WHAT IS BEING ASKED: Scan the entries line by line and return those with "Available".

[Data extracted from a collection]

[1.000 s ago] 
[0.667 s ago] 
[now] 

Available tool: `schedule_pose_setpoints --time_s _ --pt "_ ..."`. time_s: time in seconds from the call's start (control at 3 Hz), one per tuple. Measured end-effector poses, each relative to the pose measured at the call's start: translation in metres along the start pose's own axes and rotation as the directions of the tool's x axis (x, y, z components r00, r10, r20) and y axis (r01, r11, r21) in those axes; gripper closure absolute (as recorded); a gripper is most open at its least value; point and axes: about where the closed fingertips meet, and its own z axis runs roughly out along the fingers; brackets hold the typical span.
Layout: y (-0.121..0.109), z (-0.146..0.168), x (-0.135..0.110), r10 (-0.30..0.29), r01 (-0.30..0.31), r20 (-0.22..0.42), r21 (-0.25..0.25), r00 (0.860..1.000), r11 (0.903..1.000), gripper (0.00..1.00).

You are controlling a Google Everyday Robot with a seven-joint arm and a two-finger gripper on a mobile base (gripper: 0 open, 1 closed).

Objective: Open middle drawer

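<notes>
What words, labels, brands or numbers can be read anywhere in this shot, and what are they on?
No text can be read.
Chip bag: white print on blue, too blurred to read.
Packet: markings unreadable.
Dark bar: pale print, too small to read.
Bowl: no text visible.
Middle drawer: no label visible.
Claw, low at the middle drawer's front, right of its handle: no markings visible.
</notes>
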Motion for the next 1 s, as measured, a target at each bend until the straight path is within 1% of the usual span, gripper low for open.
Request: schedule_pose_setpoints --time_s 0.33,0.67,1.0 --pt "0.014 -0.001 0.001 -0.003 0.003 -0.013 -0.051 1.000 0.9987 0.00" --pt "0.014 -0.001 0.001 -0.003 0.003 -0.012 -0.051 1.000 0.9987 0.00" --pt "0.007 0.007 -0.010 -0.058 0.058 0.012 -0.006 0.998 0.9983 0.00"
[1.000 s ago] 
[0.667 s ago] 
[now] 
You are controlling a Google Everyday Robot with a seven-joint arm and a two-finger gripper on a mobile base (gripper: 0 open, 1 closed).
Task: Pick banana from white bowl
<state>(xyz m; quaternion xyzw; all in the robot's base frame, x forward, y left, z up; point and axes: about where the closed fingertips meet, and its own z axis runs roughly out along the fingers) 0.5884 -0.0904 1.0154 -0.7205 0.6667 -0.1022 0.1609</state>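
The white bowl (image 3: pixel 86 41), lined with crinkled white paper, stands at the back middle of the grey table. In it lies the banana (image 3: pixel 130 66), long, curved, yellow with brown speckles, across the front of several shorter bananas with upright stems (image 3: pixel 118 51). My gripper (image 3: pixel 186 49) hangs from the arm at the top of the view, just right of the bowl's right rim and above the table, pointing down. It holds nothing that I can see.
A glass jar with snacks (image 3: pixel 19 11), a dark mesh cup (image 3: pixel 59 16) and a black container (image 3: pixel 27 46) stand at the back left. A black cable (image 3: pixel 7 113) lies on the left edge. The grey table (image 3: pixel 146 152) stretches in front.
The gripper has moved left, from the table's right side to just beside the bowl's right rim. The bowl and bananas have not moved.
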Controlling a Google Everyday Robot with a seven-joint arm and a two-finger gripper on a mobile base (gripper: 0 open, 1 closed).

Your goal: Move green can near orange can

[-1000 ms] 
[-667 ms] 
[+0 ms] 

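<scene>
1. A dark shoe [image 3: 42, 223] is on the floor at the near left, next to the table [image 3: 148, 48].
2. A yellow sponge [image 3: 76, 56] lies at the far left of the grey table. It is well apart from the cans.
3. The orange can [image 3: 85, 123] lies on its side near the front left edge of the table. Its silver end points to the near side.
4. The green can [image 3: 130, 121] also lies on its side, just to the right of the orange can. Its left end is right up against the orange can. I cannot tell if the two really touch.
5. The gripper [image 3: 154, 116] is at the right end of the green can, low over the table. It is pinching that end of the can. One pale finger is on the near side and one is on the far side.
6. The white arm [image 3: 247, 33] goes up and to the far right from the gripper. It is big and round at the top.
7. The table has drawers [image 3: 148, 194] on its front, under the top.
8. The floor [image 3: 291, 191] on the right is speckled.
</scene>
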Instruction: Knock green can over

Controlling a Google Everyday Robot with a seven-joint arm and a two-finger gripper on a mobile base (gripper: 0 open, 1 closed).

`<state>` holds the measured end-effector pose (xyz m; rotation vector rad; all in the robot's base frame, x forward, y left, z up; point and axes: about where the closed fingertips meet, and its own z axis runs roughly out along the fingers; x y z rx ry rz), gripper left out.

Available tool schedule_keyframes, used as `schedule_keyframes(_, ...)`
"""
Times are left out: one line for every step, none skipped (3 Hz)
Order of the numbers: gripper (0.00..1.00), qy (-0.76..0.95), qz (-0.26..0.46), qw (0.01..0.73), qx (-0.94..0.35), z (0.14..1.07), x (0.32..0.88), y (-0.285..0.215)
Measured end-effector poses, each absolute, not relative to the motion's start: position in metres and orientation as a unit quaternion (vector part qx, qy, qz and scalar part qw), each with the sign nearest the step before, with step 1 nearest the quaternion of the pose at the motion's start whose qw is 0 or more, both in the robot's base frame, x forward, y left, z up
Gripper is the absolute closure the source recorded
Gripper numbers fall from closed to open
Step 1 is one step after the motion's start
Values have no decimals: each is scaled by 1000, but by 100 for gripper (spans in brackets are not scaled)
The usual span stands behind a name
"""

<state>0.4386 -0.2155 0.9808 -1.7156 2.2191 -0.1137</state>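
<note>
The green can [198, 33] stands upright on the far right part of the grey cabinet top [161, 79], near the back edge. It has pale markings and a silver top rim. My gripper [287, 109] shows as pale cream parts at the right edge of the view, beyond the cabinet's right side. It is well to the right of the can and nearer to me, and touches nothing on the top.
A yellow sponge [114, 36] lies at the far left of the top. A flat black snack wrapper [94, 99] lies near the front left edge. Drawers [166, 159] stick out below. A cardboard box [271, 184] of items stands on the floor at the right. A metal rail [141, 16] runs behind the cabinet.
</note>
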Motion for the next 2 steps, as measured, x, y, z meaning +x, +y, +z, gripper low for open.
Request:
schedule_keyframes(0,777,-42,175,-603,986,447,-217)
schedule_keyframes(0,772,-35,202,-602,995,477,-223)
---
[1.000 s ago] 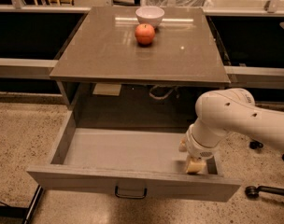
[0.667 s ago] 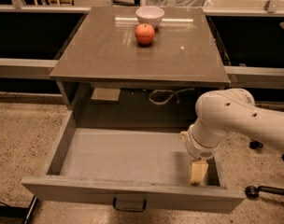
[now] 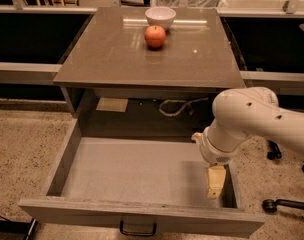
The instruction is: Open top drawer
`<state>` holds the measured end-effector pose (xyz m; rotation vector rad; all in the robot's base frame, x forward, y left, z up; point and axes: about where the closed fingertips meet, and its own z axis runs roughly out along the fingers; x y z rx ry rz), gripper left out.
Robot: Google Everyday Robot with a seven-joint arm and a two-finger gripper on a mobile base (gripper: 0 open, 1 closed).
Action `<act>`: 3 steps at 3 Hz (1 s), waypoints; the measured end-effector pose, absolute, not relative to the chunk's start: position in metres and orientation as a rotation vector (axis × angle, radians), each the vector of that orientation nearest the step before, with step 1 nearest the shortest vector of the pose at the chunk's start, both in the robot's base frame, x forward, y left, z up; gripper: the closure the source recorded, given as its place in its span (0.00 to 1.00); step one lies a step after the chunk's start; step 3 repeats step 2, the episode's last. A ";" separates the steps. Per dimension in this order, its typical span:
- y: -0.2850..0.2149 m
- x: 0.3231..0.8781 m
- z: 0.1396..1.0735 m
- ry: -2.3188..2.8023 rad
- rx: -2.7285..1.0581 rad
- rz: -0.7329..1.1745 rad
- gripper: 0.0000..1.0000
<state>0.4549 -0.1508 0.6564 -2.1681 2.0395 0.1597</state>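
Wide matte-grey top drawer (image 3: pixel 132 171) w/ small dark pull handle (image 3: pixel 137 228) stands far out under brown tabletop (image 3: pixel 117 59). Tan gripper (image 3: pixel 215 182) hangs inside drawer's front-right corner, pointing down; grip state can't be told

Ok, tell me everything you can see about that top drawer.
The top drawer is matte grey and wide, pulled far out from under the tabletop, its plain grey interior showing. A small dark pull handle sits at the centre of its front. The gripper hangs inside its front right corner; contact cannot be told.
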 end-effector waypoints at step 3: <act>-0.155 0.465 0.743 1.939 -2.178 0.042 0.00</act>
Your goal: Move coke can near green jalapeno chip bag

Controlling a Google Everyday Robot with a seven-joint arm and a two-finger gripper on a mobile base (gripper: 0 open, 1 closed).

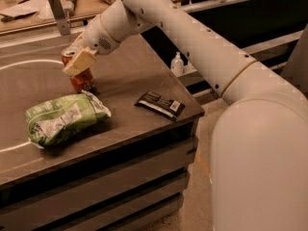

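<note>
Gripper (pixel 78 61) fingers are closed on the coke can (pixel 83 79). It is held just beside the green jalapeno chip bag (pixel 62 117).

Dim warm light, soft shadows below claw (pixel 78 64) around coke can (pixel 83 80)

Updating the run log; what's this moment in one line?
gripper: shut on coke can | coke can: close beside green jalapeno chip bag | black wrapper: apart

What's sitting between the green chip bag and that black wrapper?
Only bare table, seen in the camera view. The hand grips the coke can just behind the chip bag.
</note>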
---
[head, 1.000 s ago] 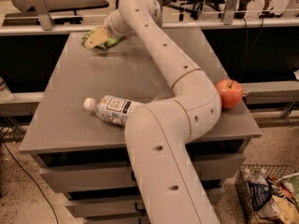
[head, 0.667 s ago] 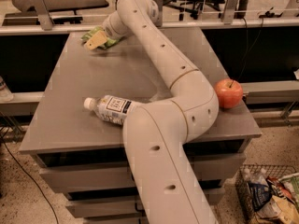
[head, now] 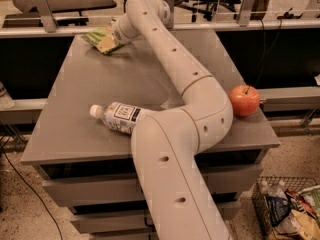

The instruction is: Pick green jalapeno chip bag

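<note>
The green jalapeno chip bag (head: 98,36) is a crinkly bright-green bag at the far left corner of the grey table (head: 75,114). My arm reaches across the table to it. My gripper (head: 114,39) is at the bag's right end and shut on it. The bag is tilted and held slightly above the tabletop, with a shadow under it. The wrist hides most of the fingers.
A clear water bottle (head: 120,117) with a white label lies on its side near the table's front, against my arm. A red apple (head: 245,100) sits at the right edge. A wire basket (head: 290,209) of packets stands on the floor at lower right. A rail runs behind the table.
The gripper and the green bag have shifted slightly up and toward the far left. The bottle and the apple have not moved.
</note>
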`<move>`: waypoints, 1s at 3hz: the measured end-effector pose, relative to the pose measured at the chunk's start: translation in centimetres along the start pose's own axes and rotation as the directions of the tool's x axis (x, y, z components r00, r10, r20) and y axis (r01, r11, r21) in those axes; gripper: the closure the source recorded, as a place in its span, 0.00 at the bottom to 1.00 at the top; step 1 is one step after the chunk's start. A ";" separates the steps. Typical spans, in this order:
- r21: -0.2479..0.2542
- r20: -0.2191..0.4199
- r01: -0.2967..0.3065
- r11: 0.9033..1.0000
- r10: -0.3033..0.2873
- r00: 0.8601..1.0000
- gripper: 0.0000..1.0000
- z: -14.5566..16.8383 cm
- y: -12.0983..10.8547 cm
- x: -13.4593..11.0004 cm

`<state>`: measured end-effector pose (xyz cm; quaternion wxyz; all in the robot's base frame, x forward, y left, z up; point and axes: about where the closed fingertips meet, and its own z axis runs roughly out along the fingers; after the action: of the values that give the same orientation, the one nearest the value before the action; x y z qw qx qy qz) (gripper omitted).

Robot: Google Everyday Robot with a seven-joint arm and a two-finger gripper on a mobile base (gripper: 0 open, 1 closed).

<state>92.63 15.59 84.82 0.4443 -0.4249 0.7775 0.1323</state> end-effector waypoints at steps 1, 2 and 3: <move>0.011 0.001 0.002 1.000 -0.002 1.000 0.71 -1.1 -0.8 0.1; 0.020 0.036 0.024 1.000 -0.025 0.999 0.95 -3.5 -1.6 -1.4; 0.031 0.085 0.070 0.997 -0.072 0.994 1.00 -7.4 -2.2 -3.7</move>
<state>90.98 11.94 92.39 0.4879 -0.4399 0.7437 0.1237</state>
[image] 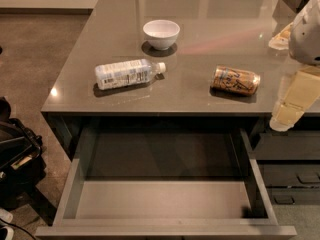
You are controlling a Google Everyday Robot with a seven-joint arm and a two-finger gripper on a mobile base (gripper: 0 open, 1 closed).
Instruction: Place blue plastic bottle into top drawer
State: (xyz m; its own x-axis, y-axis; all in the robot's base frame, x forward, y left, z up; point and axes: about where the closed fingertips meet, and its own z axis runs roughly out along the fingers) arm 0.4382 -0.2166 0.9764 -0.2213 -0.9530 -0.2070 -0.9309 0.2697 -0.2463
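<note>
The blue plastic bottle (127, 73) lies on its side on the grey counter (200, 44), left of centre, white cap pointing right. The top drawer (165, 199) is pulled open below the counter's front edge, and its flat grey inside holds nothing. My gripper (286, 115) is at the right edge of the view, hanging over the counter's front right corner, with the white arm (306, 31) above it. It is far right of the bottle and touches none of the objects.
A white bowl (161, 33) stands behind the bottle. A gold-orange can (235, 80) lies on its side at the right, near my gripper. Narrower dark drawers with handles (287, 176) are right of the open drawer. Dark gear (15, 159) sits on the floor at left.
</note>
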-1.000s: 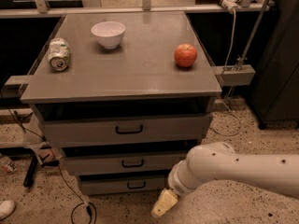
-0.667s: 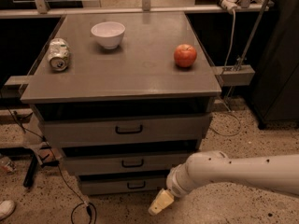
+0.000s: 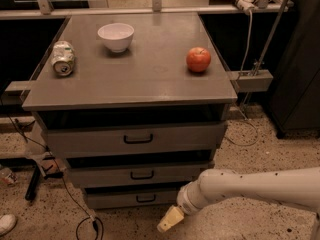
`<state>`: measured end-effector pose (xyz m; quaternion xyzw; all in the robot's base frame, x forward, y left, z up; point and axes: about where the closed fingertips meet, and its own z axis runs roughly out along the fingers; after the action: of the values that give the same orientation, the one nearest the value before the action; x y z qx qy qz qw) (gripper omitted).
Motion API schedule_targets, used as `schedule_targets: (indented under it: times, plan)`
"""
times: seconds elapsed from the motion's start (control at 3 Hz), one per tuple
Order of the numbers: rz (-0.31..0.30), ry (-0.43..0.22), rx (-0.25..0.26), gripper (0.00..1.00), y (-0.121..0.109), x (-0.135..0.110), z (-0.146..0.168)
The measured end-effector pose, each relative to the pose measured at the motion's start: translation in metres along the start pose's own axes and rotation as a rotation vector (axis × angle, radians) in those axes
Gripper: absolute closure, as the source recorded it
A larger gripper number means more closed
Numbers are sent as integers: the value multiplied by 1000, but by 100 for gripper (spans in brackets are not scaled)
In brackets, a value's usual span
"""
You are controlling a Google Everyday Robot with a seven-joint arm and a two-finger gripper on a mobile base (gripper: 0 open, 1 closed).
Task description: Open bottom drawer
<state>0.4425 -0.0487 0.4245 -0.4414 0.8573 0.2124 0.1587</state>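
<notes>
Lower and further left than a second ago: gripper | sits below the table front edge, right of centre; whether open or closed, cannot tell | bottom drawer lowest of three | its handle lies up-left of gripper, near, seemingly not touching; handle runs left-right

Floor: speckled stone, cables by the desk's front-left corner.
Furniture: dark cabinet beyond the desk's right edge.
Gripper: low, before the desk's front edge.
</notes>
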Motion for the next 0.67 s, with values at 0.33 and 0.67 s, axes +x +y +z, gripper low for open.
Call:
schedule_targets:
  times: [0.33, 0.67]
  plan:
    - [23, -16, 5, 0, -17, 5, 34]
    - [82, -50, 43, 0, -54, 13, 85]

RESPONSE AREA:
Available tool: `schedule_pose_setpoints --time_s _ --pt "_ ..."`. time_s: time in seconds from the call's start (control at 3 Hz), one per tuple. Measured end-effector poses, each relative to the pose measured at the call's start: translation in metres along the start pose's own axes and rotation as the directions of the tool's x axis (x, y, z components r00, r10, r20) and y axis (r01, r11, r21) in those axes; gripper closure absolute (as recorded); a gripper is most open at its least value; point and axes: about where the closed fingertips meet, and its own z axis runs roughly out along the fingers; brackets hold the typical span.
Available tool schedule_keyframes, used as `schedule_keyframes(_, ...)`

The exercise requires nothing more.